Jan. 3, 1933
Dr. Aaron Shirley was born in Gluckstadt, Mississippi. Before he could pronounce the word “doctor,” his mother had declared that he would be one.
“She was a widow with eight children who worked as a nurse’s aide and a domestic,” he recalled in an interview with The Clarion-Ledger. “My father died when I was 16 or 17 months old. I don’t remember him. But he did leave my mother with property.”
She sold the property off, piece by piece, to pay for the education of all her children.
After completing medical school in Tennessee, Shirley returned to Mississippi. He joined the civil rights movement, and his family’s home was bombed in Vicksburg. In 1965, he began his pediatric residency at the University of Mississippi Medical Center. He was the first Black resident there and the first Black pediatrician in the state.

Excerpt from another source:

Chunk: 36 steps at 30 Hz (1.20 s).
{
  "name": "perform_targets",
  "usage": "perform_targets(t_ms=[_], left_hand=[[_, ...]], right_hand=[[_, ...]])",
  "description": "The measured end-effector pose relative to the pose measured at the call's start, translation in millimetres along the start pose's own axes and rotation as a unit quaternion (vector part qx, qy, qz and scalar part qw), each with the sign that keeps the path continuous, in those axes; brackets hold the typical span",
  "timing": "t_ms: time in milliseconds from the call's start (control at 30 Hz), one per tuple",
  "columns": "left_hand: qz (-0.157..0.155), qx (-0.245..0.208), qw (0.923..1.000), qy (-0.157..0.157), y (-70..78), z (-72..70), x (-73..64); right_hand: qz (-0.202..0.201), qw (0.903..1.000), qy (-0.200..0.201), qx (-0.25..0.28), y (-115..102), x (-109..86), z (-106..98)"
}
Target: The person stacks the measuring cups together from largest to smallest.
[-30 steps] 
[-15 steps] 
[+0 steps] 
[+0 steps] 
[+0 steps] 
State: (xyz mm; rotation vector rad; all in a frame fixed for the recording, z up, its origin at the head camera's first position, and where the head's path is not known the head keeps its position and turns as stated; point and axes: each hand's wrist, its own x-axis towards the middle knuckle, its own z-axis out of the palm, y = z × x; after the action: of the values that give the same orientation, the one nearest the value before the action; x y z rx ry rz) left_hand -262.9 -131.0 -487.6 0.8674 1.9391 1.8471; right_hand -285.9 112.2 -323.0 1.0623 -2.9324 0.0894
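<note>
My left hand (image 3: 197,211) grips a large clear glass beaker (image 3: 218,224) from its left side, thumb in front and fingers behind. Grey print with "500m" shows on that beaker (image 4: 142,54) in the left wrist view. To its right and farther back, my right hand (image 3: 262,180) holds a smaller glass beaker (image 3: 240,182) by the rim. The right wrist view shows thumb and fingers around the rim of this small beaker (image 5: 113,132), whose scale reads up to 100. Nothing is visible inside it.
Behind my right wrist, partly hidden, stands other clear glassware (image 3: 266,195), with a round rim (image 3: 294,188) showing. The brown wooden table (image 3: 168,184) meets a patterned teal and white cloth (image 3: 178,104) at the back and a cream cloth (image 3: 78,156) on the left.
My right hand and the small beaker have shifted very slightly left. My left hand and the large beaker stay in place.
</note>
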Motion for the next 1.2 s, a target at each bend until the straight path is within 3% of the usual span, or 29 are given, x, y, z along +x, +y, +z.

Shirley’s pioneering approach to helping the impoverished with their medical needs (turning a dilapidated mall into a medical mall, establishing community health advocates to check on patients at home).

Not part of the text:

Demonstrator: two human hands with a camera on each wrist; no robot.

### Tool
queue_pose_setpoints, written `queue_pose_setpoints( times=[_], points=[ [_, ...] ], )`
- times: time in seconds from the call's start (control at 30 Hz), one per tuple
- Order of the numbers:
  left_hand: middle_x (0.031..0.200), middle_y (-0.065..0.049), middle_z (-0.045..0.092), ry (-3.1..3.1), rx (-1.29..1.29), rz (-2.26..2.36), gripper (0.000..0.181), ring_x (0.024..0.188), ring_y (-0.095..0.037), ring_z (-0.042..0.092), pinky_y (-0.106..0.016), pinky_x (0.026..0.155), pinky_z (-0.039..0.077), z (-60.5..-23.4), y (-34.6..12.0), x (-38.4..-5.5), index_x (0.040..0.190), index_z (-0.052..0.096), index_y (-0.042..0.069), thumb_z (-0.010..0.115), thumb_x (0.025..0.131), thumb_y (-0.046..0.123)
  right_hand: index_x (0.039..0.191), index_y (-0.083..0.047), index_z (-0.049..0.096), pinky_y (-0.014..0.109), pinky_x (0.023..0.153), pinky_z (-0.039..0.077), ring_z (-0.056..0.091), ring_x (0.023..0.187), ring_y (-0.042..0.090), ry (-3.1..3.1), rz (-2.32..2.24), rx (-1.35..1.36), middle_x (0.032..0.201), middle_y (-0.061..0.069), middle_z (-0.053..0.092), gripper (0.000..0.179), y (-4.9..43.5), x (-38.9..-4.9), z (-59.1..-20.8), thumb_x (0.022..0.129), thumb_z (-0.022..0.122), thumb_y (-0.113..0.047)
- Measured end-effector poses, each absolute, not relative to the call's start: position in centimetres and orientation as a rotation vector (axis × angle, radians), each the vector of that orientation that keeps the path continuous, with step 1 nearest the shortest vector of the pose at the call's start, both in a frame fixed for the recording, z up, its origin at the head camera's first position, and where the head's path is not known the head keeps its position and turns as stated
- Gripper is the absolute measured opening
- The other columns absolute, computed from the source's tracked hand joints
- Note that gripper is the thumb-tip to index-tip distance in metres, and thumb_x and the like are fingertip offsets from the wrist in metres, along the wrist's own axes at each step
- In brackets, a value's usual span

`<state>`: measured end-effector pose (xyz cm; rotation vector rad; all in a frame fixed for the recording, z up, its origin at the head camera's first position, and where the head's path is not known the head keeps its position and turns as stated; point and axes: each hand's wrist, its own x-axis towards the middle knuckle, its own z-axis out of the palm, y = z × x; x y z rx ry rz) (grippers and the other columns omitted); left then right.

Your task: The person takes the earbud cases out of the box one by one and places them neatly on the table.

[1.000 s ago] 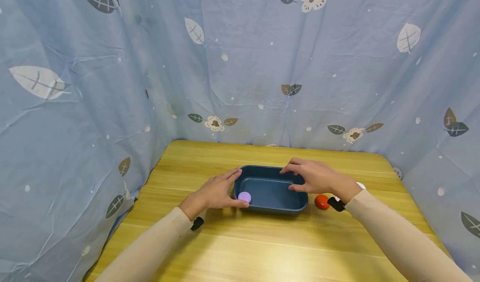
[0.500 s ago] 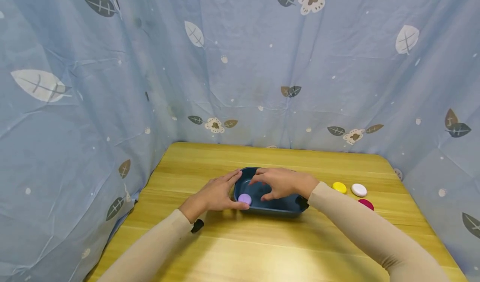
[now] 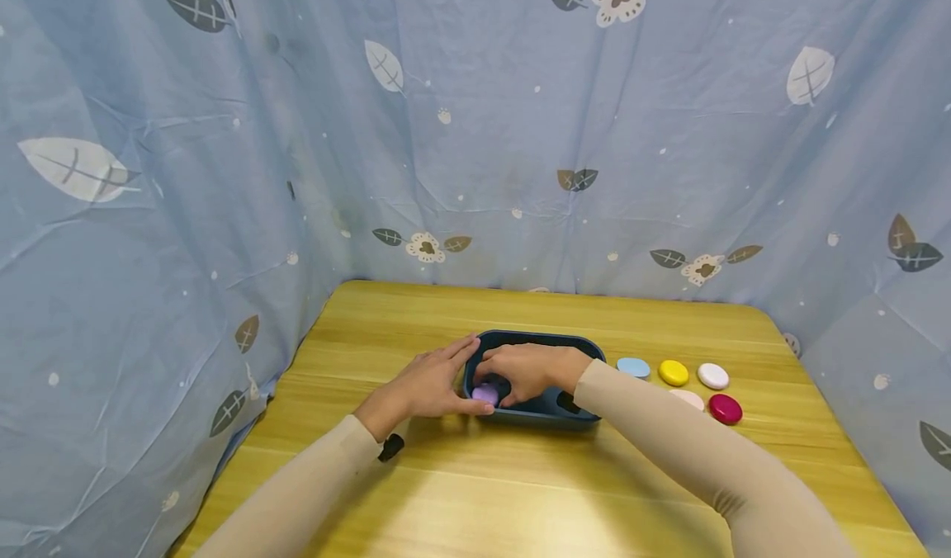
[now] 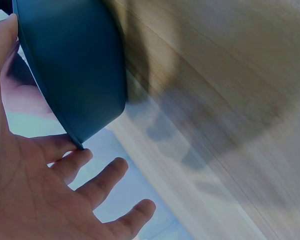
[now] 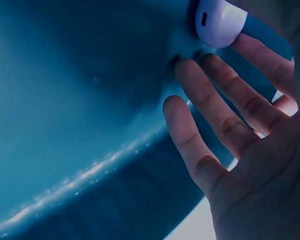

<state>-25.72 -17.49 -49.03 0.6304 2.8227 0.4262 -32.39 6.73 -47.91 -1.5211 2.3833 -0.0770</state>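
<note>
A dark blue oblong bin [image 3: 535, 333] stands on the table. A small purple rounded disc [image 3: 485, 394] lies in its left end; in the right wrist view the purple disc [image 5: 217, 25] shows a dark slot. My left hand [image 3: 423, 382] holds the bin's left end, thumb along the near rim and fingertips at the far corner. In the left wrist view the other fingers spread loosely beside the bin [image 4: 72, 75]. My right hand [image 3: 527, 368] reaches inside, thumb and index finger at the purple disc, the index tip touching it. The remaining fingers [image 5: 195, 87] extend along the bin floor.
Right of the bin lie a light blue disc [image 3: 633, 367], a yellow disc [image 3: 674, 372], a white disc [image 3: 713, 376], a pale pink disc [image 3: 686, 398] and a crimson disc [image 3: 725, 409]. My right sleeve [image 3: 669, 442] crosses in front. A patterned curtain [image 3: 475, 129] surrounds the table [image 3: 416, 310].
My right hand has moved left and down from the bin's right end to the purple disc. The discs on the right have come into view; a red one is now hidden. My left hand has stayed put.
</note>
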Motion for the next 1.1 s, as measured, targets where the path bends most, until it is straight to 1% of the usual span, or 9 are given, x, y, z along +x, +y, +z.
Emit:
queue_pose_setpoints(
  times=[0.3,0.53,0.67,0.83,0.97,1.1],
  points=[
    [0.198,0.004,0.020,2.821,0.635,0.453,0.127,0.175,-0.045,0.041,-0.075,0.140,0.033,-48.9,-17.4,-25.5,0.189,0.022,0.025,0.075,0.094,0.090,0.143,-0.019,0.076,0.033,0.112,0.065,0.073,0.125,0.012,2.390,-0.092,-1.512,0.142,-0.002,0.077,0.043,6.3,-32.4,-48.7,0.104,0.092,-0.030],
    [0.198,0.005,0.019,2.823,0.636,0.446,0.127,0.175,-0.044,0.042,-0.074,0.140,0.035,-49.0,-17.4,-25.6,0.189,0.022,0.026,0.075,0.094,0.091,0.137,-0.016,0.076,0.025,0.098,0.064,0.069,0.107,0.006,2.373,-0.176,-1.498,0.133,-0.001,0.078,0.039,6.5,-32.3,-48.3,0.104,0.093,-0.026],
    [0.198,0.004,0.020,2.823,0.642,0.446,0.127,0.175,-0.044,0.041,-0.075,0.140,0.035,-49.0,-17.5,-25.6,0.189,0.022,0.027,0.074,0.093,0.092,0.136,-0.014,0.075,0.024,0.092,0.063,0.068,0.101,0.007,2.381,-0.250,-1.484,0.132,0.002,0.076,0.038,7.2,-32.3,-47.5,0.103,0.093,-0.022],
    [0.198,0.003,0.022,2.827,0.647,0.450,0.126,0.174,-0.044,0.043,-0.074,0.140,0.036,-49.1,-17.5,-25.7,0.189,0.023,0.026,0.074,0.094,0.092,0.140,-0.014,0.073,0.027,0.097,0.065,0.073,0.107,0.013,2.400,-0.338,-1.457,0.135,0.003,0.074,0.041,8.7,-32.0,-46.1,0.104,0.091,-0.022],
    [0.197,0.002,0.023,2.832,0.639,0.454,0.128,0.174,-0.044,0.043,-0.073,0.141,0.035,-49.0,-17.5,-25.7,0.189,0.025,0.024,0.075,0.093,0.091,0.142,-0.013,0.072,0.031,0.101,0.066,0.075,0.112,0.017,2.422,-0.413,-1.456,0.138,0.004,0.074,0.042,10.5,-31.8,-45.2,0.105,0.091,-0.023],
    [0.198,0.003,0.022,2.834,0.631,0.447,0.129,0.175,-0.043,0.043,-0.072,0.141,0.035,-49.0,-17.4,-25.7,0.189,0.025,0.024,0.075,0.092,0.092,0.140,-0.013,0.073,0.035,0.102,0.067,0.075,0.110,0.015,2.465,-0.468,-1.457,0.137,0.003,0.074,0.042,12.8,-31.6,-44.8,0.103,0.092,-0.024]
  ],
)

“Aaron could have done a whole lot of things in life that would’ve benefited him more financially than trying to give health care to poor people,” recalled former Mississippi Supreme Court Justice Reuben Anderson, who worked with Shirley in the movement. “But as long as I’ve known him, his complete focus has been to make sure the underprivileged are served.”
In 1993, Shirley won the MacArthur “genius” grant for his innovative approach. His wife, Ollye Brown Shirley, was a civil rights activist in her own right, chairing the Mississippi NAACP Education Committee.
After his death at age 81 in 2014, his family received a U.S. flag that had flown over the White House in his honor.